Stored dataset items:
==*==

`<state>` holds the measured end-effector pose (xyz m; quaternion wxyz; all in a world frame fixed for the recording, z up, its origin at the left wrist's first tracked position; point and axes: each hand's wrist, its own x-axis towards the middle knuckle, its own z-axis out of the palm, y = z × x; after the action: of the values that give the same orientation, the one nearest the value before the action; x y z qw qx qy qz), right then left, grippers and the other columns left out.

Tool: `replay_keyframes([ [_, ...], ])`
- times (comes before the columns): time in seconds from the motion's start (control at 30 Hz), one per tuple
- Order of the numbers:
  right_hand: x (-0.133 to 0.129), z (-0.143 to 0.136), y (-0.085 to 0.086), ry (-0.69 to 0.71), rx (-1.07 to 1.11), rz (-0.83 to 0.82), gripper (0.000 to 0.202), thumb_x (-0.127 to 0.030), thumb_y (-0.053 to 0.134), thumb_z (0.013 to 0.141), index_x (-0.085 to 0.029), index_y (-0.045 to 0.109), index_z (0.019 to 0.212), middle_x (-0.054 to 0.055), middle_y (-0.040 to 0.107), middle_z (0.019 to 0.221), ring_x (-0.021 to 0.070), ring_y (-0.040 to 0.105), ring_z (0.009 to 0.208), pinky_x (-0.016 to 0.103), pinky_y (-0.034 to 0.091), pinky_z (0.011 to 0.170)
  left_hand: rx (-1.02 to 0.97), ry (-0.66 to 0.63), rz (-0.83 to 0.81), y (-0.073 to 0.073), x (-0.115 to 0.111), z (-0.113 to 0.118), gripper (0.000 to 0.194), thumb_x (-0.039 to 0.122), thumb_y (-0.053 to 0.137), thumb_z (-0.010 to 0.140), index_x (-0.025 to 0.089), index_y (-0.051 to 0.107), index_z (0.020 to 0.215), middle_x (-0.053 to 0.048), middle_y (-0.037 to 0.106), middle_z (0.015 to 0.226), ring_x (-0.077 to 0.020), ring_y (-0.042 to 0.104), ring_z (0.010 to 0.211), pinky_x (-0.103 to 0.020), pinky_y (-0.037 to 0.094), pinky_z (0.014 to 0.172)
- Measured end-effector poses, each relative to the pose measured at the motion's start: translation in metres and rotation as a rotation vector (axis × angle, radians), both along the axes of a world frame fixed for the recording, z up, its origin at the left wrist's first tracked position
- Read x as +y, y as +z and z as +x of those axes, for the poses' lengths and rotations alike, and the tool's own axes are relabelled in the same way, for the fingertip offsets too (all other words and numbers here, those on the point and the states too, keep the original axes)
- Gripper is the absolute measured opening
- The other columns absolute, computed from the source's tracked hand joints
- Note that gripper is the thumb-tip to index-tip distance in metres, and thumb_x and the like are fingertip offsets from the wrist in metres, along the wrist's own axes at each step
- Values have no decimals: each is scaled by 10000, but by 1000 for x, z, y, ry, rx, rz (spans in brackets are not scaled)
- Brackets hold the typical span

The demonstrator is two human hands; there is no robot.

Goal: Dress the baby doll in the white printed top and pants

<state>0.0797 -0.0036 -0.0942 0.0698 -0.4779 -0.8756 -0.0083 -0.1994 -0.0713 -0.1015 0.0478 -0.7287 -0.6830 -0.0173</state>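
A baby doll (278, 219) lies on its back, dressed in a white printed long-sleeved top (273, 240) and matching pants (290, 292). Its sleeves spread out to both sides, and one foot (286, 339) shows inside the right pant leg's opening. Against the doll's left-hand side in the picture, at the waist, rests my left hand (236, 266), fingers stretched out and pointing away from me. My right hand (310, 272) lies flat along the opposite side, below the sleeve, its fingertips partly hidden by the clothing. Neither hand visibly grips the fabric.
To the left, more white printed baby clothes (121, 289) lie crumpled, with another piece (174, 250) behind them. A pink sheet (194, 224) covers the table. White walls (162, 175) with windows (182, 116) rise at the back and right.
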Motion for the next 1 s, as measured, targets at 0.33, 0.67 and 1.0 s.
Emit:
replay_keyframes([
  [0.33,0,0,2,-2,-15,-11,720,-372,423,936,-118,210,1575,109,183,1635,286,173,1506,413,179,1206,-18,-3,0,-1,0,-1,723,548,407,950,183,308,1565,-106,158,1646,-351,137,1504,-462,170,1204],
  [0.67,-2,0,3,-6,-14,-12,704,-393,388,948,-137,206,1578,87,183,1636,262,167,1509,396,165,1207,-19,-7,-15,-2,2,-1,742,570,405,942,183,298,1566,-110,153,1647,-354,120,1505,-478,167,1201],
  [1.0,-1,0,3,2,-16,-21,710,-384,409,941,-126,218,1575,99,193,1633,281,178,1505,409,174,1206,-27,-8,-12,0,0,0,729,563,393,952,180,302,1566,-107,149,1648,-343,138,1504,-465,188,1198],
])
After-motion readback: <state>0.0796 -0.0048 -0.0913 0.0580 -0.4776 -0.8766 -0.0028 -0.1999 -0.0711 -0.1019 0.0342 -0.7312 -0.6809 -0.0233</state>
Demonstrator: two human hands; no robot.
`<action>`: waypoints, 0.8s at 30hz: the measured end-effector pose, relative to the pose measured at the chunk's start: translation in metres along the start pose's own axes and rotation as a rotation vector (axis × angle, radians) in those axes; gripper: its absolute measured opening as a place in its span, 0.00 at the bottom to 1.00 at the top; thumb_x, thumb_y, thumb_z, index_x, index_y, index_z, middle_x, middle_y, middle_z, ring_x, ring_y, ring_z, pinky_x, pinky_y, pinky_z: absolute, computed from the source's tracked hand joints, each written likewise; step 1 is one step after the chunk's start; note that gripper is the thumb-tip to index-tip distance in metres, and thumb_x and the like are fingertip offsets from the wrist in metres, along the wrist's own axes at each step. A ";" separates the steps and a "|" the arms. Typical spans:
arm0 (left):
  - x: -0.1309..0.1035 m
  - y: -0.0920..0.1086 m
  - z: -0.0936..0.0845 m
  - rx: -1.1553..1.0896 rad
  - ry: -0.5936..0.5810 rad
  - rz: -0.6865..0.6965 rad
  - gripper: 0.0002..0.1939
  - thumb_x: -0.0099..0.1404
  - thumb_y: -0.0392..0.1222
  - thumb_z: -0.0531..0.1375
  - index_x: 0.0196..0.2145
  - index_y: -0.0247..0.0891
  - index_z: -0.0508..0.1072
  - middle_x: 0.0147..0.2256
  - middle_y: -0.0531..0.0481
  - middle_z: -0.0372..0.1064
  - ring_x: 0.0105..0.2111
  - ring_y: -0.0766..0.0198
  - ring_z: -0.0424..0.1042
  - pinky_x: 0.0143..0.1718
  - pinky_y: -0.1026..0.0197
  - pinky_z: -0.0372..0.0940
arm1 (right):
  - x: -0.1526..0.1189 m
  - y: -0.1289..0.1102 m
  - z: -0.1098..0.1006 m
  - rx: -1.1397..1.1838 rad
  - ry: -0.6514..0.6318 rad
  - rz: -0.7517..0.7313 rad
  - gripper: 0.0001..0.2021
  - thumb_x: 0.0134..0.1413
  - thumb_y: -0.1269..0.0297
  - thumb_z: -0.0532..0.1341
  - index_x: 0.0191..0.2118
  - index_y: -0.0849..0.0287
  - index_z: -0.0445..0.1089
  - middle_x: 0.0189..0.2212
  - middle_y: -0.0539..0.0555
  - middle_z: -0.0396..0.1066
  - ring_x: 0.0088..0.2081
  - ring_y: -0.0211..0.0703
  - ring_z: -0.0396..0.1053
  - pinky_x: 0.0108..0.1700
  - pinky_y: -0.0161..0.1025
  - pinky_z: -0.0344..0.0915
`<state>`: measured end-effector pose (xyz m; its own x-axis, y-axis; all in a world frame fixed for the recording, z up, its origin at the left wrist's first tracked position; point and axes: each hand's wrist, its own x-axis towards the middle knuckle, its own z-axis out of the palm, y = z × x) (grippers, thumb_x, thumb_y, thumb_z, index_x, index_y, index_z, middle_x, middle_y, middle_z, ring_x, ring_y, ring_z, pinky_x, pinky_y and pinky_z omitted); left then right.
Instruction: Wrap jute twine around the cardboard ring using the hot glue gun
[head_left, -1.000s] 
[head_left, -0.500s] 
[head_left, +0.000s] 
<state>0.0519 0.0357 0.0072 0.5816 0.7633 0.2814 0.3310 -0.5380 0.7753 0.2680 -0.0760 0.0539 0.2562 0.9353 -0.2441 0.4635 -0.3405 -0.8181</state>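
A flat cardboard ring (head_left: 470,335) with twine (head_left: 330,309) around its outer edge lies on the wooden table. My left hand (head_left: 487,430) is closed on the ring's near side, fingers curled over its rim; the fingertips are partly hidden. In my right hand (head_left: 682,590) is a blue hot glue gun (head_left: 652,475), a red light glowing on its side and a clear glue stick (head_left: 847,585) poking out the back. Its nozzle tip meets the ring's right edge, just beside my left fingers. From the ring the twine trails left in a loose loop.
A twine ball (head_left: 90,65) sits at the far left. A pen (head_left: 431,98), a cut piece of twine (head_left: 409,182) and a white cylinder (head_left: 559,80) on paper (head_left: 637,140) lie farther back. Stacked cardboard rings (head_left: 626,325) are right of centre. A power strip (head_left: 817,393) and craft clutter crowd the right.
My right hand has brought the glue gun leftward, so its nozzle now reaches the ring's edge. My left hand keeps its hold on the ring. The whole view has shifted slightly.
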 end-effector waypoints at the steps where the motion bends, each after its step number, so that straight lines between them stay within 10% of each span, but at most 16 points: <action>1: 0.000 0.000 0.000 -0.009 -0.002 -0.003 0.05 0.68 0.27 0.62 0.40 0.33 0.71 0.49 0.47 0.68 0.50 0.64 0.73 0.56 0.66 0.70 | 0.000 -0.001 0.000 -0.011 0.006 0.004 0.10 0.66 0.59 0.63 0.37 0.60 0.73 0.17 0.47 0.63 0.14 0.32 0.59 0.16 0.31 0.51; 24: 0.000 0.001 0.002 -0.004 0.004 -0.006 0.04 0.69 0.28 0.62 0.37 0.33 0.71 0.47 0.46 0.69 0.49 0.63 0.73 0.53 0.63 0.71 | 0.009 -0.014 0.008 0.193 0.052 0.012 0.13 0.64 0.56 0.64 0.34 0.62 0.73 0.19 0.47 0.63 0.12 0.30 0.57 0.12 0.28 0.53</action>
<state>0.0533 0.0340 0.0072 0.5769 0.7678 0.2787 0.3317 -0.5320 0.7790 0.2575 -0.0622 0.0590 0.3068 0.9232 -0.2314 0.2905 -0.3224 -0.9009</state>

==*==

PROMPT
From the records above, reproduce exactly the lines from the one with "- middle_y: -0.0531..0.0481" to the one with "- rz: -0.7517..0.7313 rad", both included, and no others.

ANSWER BELOW
  - middle_y: -0.0531..0.0481
  - middle_z: -0.0372..0.1064
  - ring_x: 0.0105..0.2111
  - ring_y: -0.0766..0.0198
  - ring_z: -0.0424..0.1042
  - pinky_x: 0.0143..0.1718
  - pinky_y: -0.1026..0.0197
  - pinky_z: -0.0372..0.0940
arm1 (right):
  - x: -0.1526..0.1189 m
  - y: -0.1289..0.1102 m
  - z: -0.1098..0.1006 m
  - rx: -1.1397..1.1838 rad
  - ry: -0.6514..0.6318 rad
  - rz: -0.7517..0.7313 rad

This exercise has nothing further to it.